Another important safeguard is public participation. Asking property owners to pay extra levies for public projects can easily become politically sensitive. Without open communication, citizens may see it as an unfair tax. Municipalities must clearly explain why the charges are being introduced, how the money will be used, and the direct benefits to those paying. Transparency builds trust and increases compliance.
Equity concerns also need careful attention. While property owners often gain from rising land values, not everyone can afford new charges, especially low-income households. If not well designed, these levies can worsen inequality or even push vulnerable residents out of upgraded neighborhoods. Municipalities must consider affordability and include protections—such as exemptions or phased payments for lower-income groups.

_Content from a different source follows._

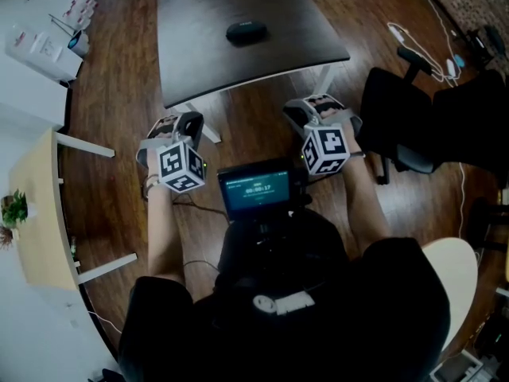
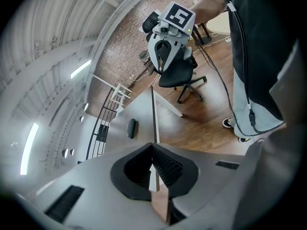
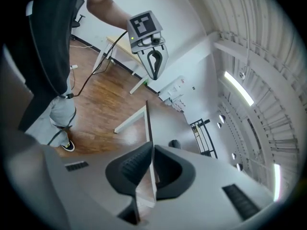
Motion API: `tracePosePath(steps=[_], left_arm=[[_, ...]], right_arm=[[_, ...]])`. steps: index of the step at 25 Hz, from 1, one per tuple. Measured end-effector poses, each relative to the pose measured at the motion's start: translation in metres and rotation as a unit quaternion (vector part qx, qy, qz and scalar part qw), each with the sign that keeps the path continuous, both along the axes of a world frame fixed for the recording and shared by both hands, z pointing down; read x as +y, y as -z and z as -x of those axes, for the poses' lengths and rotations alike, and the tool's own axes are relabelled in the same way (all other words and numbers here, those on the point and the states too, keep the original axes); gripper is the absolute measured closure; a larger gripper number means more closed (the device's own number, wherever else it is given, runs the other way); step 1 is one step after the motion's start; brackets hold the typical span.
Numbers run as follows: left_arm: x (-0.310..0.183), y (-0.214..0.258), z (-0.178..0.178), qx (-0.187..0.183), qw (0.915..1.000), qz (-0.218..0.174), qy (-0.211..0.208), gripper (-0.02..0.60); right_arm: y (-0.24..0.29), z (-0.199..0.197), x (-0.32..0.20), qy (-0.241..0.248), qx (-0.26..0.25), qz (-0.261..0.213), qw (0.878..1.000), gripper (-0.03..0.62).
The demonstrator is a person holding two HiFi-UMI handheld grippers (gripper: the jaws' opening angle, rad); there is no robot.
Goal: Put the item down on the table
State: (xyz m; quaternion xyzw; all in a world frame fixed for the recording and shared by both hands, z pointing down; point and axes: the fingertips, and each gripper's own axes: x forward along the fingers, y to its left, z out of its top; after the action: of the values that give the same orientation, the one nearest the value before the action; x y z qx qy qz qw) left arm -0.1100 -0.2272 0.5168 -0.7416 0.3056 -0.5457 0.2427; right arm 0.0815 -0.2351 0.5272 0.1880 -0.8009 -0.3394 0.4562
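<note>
Our left gripper (image 1: 188,124) and right gripper (image 1: 316,108) hang before the table (image 1: 199,70), jaws together, empty. The black item (image 1: 246,32) already lies there, so only staying clear seems needed.

The floor (image 1: 111,134) was of brown wooden boards. A dark table (image 1: 199,62) stood on white legs, with a black office chair (image 1: 413,126) near it. A pale table (image 1: 36,213) carrying a small plant (image 1: 14,208) stood beside the white wall (image 3: 192,51). Long lamps (image 3: 238,88) shone on the ceiling.
</note>
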Motion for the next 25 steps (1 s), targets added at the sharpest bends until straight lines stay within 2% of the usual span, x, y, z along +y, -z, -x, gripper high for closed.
tracePosePath(steps=[5, 11, 17, 25], left_arm=[[0.014, 0.007, -0.005, 0.007, 0.9998, -0.009, -0.015, 0.581], [0.061, 0.002, 0.009, 0.015, 0.9997, 0.005, -0.019, 0.581], [0.126, 0.007, 0.029, 0.027, 0.9995, -0.003, -0.015, 0.581], [0.236, 0.016, 0.050, 0.042, 0.9986, -0.025, -0.020, 0.577]], right_arm=[[0.006, 0.009, 0.015, 0.003, -0.005, -0.003, 1.000, 0.562], [0.011, 0.035, 0.053, 0.011, -0.010, -0.002, 1.000, 0.562], [0.020, 0.069, 0.114, 0.026, -0.025, -0.008, 0.999, 0.560], [0.041, 0.105, 0.227, 0.033, -0.058, -0.011, 0.998, 0.560]])
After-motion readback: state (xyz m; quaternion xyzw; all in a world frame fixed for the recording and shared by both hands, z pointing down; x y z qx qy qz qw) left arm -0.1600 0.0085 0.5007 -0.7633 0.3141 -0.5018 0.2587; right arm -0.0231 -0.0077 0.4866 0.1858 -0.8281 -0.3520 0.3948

Finally, there is the issue of fiscal discipline. Value-capture revenues are linked to real estate markets, which can rise and fall. If a municipality assumes overly optimistic projections and spends in advance, a market slump could destabilize its budget. The safer approach is to make conservative estimates, use these revenues as a supplement rather than a replacement of core funding, and ensure borrowing is managed within legal limits.
Here are Kenya-specific examples for each challenge: –
• Nairobi’s land valuation roll has faced delays in updates, leading to disputes over property rates and the fairness of charges.

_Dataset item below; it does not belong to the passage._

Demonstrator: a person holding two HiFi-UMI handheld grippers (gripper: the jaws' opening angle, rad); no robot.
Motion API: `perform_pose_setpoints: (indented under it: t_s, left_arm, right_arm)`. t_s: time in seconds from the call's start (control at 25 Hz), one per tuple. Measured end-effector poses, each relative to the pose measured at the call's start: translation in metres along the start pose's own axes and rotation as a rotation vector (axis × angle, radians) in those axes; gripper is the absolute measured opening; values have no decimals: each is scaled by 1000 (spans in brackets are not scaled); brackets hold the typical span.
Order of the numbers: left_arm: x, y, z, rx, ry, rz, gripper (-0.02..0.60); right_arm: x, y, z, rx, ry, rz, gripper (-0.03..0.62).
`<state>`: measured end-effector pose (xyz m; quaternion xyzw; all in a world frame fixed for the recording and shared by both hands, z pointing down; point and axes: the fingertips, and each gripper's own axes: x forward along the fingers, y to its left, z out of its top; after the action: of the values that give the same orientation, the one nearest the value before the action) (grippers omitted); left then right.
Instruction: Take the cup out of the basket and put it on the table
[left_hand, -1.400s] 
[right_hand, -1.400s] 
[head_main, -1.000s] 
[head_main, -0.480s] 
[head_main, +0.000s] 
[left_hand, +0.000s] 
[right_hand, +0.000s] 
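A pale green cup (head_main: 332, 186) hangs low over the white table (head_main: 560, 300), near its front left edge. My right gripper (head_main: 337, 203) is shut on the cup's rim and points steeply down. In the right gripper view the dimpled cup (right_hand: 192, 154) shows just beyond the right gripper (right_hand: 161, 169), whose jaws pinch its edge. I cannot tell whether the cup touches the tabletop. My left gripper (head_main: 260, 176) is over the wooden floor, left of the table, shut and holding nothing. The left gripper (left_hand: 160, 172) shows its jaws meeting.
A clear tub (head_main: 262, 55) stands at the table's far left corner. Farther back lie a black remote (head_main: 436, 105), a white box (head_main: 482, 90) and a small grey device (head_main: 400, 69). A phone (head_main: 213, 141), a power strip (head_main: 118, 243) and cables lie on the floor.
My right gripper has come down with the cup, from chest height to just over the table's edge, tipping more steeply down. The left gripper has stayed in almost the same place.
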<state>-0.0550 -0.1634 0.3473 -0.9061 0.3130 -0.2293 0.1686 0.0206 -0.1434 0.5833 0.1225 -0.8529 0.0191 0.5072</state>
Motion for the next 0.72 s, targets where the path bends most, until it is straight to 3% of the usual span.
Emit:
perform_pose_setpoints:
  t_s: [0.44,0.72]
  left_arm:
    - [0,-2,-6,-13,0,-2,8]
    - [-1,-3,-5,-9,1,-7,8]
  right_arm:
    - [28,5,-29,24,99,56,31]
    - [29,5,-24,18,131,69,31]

• The County Governments Act (2012) requires public input in budget and project planning; failure to engage often leads to court challenges.
• In Mombasa, market relocation projects have shown how low-income traders can be displaced if affordability measures are not built in.
• Some counties have overestimated revenue projections in their finance bills, creating budget gaps when collections fall short.
Conclusion
Value capture and land-based financing offer municipalities innovative ways to fund urban growth without relying solely on unpredictable transfers or increasing conventional taxes. By aligning public investments with private land value gains, cities ensure that the benefits of development are shared more fairly between government and property owners.
For Kenya’s municipalities, the potential is significant. Nairobi, Mombasa, and other fast-growing towns can adapt global models such as betterment levies, development charges, and land readjustment within existing legal frameworks, such as the Urban Areas and Cities Act and the Public Finance Management Act. These tools, if well designed, could unlock sustainable funding for roads, markets, transit, and other critical infrastructure.
However, success depends on strong land management systems, genuine public participation, equity safeguards, and conservative financial planning. Without these, value-capture could face resistance or even backfire. With them, municipalities can create steady revenue streams that reduce overdependence on national transfers, attract investment, and deliver tangible improvements to citizens.
In short, adopting land-based financing in Kenya is not just a financial option but a strategic move toward building resilient, inclusive, and self-reliant urban economies. The global examples offer a clear roadmap—what remains is local adaptation, political will, and professional management to make it work.
County executives and municipal boards should take the bold step of piloting at least one or two value-capture tools to demonstrate their potential and build public confidence in sustainable urban financing.